Ce risque sera moindre si l’enquête concerne le degré de satisfaction sur


l’Audit interne. En effet le cercle des interrogés étant plus vaste, la réponse
biaisée- s’il y en a une – n’aura que peur d’incidence sur le résultat final. Une
telle enquête d’opinion peut donc être utile mais il ne fait pas en attendre plus
qu’elle ne peut en donner. Seraient dans l’erreur ceux qui s’imagineraient
pouvoir ainsi mieux se connaître grâce à l’opinion d’autrui. L’utilité majeure
n’est pas de se connaître, sauf à révéler quelques travers soulignés de façon trop
répétitive pour néêtre pas pris en considération. On peut alors en tenir compte
pour la formation des auditeurs. Mais l’essentiel est dans la connaissance des
autres que cette démarche permet d’approfondir. Ainsi les auditeurs internes
pourront détecter un environnement de contrôle peur favorable, une mauvaise
connaissance de l’audit , des attentes qu’ils ne peuvent satisfaire…. L’enquête
leur renvoie l’image de l’autre beaucoup plus que leur propre image.

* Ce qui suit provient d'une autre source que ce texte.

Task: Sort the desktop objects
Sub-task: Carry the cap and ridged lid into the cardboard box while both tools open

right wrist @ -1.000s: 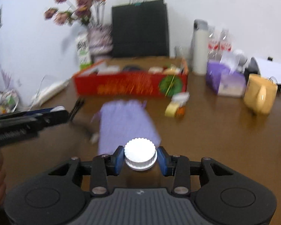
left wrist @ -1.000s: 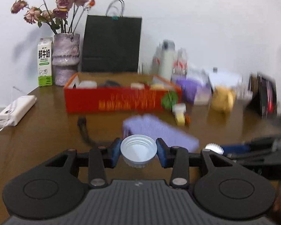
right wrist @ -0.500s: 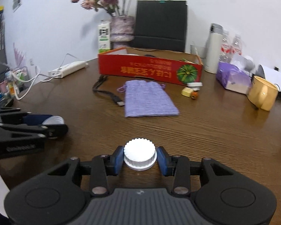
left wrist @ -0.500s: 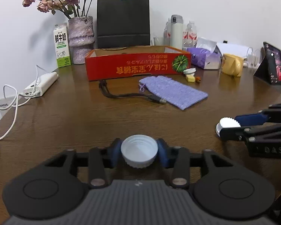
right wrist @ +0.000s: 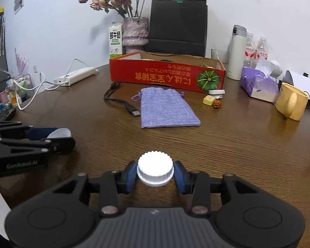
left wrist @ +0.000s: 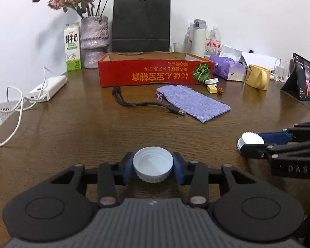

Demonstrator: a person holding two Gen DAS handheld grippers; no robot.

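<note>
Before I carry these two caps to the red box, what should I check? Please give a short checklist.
1. Left gripper jaws closing, upturned white cap between the pads: ok.
2. Right gripper jaws closing, ribbed white cap between the pads: ok.
3. Red cardboard box open on top: ok.
4. Purple pouch and USB cable lie flat under the path: ok.
5. Free room inside the box: cannot tell.

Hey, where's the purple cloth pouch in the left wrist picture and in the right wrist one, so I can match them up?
Left wrist: purple cloth pouch lies right of centre, slanting down to the right, in front of the red box.
Right wrist: pouch lies near centre, running towards the camera, in front of the same box.
Shared landmark: the red box.
</note>
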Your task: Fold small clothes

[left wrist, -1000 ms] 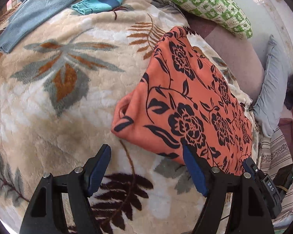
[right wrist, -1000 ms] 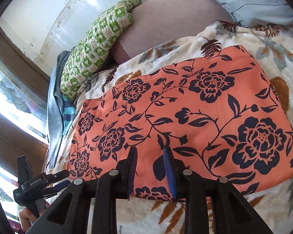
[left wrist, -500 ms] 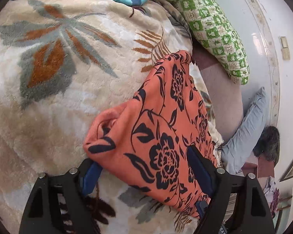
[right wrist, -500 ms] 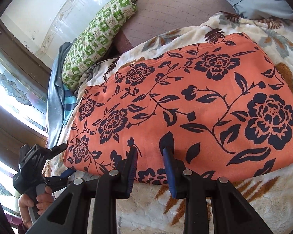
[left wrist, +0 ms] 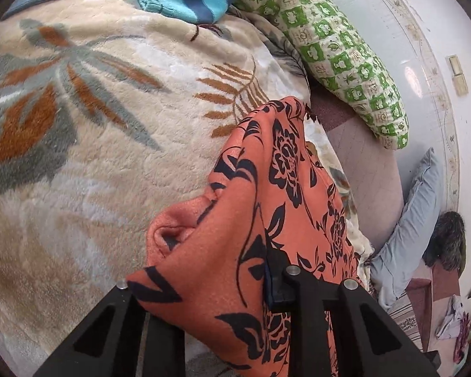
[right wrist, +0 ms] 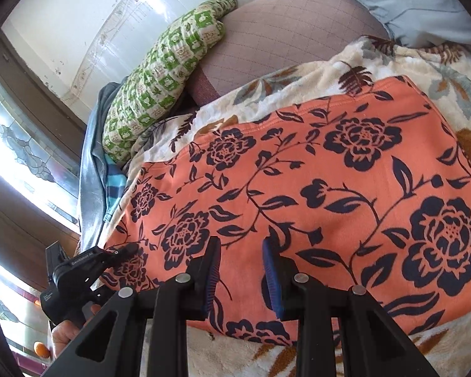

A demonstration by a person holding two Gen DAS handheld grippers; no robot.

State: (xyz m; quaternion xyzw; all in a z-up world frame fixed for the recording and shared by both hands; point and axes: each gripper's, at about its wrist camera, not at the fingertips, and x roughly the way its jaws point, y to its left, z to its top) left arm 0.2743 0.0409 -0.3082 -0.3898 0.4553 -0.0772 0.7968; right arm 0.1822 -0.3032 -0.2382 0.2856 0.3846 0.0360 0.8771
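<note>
Now I am pinching a bunched corner of the orange floral garment (left wrist: 223, 251) with my left gripper (left wrist: 204, 282), its jaws having just been closing, while my right gripper (right wrist: 240, 270) is pinching the garment's near edge on the leaf-patterned blanket (left wrist: 94, 132).

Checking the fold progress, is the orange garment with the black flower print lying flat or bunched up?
Mostly flat: the orange floral garment is spread over the cream blanket, with one corner bunched between the left gripper's closed fingers.

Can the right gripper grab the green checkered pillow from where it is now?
Probably not. The right gripper sits low at the near edge of the orange flowered cloth, its jaws narrow with cloth between them. The green checkered pillow lies far beyond, past the whole cloth.
</note>
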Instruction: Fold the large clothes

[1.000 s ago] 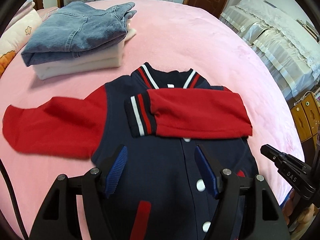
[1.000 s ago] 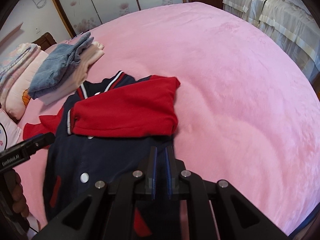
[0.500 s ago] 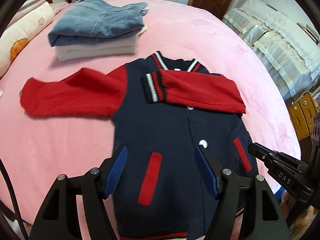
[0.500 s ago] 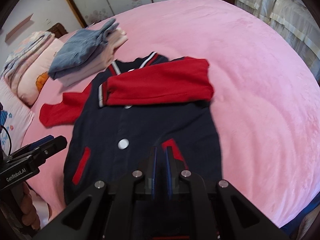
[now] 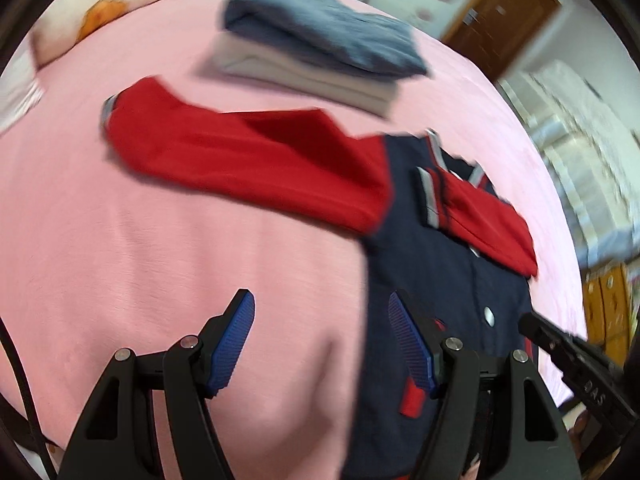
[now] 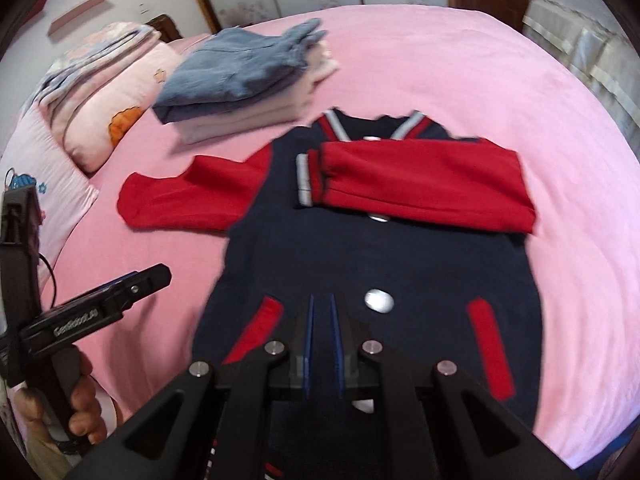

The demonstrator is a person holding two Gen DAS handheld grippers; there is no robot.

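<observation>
A navy jacket (image 6: pixel 384 256) with red sleeves lies face up on the pink bedspread (image 6: pixel 460 60). One red sleeve (image 6: pixel 424 184) is folded across the chest. The other sleeve (image 5: pixel 240 152) stretches out flat to the left. My left gripper (image 5: pixel 319 297) is open with nothing between its blue pads. It hovers over bare bedspread just left of the jacket's body and below the outstretched sleeve. My right gripper (image 6: pixel 322 300) is shut and empty, and it hangs above the lower front of the jacket between the two red pocket trims.
A folded stack, blue denim (image 6: pixel 236 68) on cream cloth, lies beyond the jacket. Pillows (image 6: pixel 108 120) are at the far left. A hand (image 6: pixel 80 400) holds the left gripper's handle. A white-covered bed (image 5: pixel 580 128) and a wooden door (image 5: pixel 500 12) are past the bed's right edge.
My left gripper has slid left off the jacket's front onto the bedspread beside the outstretched sleeve. My right gripper has shifted left from the jacket's right edge over its middle. Neither opening changed.
</observation>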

C’est à partir d’une telle démarche que peut se construire un plan de


communication de l’audit interne, et l’on sait à quel point il est
indispensable.

L’enquête de satisfaction ne peut donc être considérée comme un outil de


l’Audit car elle ne peut concourir au bon déroulement de la mission : rien ne
remplace l’acte d’Audit. Mais ce peut être un outil pour l’Audit.